Appello del Papa dopo l'Angelus, di fronte alla nuova escalation di violenza in Terra Santa: "Chiedo un sussulto di umanità e di saggezza in tutti quelli che hanno
responsabilità nella situazione, domando alla comunità internazionale
di non lasciare nulla di intentato per aiutare israeliani e palestinesi
ad uscire da questo vicolo cieco"

Città del Vaticano - "Imploro la fine di quella violenza, che è da condannare in ogni sua manifestazione e il ripristino della tregua nella striscia di Gaza; chiedo un sussulto di umanità e di saggezza in tutti quelli che hanno responsabilità nella situazione, domando alla comunità internazionale di non lasciare nulla di intentato per aiutare israeliani e palestinesi ad uscire da questo vicolo cieco e a non rassegnarsi...alla logica perversa dello scontro e della violenza". E' l'appello del Papa dopo l'Angelus, di fronte alla nuova escalation di violenza in Terra Santa. 
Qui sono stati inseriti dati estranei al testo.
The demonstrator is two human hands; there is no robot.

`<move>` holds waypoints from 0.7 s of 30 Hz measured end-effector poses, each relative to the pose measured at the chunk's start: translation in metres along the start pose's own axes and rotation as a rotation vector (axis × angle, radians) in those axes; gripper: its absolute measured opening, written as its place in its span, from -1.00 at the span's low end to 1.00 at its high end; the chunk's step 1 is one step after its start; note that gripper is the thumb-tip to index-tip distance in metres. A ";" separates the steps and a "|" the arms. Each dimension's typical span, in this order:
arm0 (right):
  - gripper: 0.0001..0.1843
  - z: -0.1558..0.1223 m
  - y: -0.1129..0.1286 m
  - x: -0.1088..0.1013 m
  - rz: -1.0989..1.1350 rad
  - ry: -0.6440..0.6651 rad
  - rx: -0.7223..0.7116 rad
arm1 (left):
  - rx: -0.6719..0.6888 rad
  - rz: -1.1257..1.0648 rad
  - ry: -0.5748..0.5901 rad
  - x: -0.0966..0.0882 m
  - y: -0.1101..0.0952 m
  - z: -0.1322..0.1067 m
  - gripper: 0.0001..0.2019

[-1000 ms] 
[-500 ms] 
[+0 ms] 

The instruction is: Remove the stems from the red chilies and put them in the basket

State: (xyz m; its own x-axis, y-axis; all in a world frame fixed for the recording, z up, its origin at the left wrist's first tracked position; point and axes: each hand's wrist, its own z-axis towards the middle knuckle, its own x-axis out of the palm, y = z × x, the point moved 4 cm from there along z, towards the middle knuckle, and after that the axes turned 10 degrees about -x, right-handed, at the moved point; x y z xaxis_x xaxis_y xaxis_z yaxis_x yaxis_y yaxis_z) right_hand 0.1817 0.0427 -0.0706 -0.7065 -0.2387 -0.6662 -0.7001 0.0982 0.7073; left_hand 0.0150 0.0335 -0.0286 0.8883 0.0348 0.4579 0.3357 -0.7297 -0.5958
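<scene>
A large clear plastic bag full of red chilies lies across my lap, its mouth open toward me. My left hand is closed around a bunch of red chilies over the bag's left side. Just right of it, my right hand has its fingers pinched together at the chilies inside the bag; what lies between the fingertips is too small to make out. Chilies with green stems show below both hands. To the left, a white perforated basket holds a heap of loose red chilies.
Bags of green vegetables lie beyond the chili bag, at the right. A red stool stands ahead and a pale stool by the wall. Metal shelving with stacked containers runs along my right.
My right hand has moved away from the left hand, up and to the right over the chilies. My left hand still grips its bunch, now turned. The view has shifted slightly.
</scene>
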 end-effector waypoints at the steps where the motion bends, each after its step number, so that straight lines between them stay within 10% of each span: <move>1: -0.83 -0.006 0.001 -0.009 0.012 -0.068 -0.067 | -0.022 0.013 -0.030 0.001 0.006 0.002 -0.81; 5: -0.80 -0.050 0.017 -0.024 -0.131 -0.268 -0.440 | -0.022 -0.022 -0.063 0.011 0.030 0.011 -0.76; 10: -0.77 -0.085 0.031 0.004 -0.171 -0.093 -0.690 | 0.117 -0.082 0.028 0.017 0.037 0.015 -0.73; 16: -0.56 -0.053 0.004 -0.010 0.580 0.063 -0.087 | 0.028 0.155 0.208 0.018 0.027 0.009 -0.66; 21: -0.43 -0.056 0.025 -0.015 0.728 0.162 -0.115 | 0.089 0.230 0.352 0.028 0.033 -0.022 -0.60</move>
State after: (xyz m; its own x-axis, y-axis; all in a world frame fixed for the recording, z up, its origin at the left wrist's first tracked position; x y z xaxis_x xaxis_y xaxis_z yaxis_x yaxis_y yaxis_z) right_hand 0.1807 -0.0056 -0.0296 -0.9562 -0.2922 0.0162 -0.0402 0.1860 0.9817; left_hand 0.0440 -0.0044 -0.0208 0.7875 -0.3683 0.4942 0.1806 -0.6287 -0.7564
Il testo dell'appello Ecco il testo completo dell'appello del Papa per la fine della violenza a Gaza: "Cari fratelli e sorelle, la Terrasanta, che nei giorni natalizi è al centro dei pensieri e degli affetti dei fedeli di ogni parte del mondo, è nuovamente sconvolta da uno scoppio di inaudita violenza. Sono profondamente addolorato per i morti, i feriti, i danni materiali, le sofferenze e le lacrime delle popolazioni vittime di questo tragico susseguirsi di attacchi e di rappresaglie. La patria terrena di Gesù non può continuare ad essere testimone di tanto spargimento di sangue, che si ripete senza fine! Imploro la fine di quella violenza, che è da condannare in ogni sua manifestazione, e il ripristino della tregua nella striscia di Gaza; chiedo un sussulto di umanità e di saggezza in tutti quelli che hanno responsabilità nella situazione, domando alla comunità internazionale di non lasciare nulla di intentato per aiutare israeliani e palestinesi ad uscire da questo vicolo cieco e a non rassegnarsi - come dicevo due giorni fa nel messaggio Urbi et Orbi - alla logica perversa dello scontro e della violenza, ma a privilegiare invece la via del dialogo e del negoziato. Affidiamo a Gesù, Principe della Pace, la nostra fervida preghiera per queste intenzioni e a Lui, a Maria e Giuseppe, diciamo: "O famiglia di Nazareth, esperta del soffrire, dona al mondo la pace". Donala oggi soprattutto alla Terrasanta!"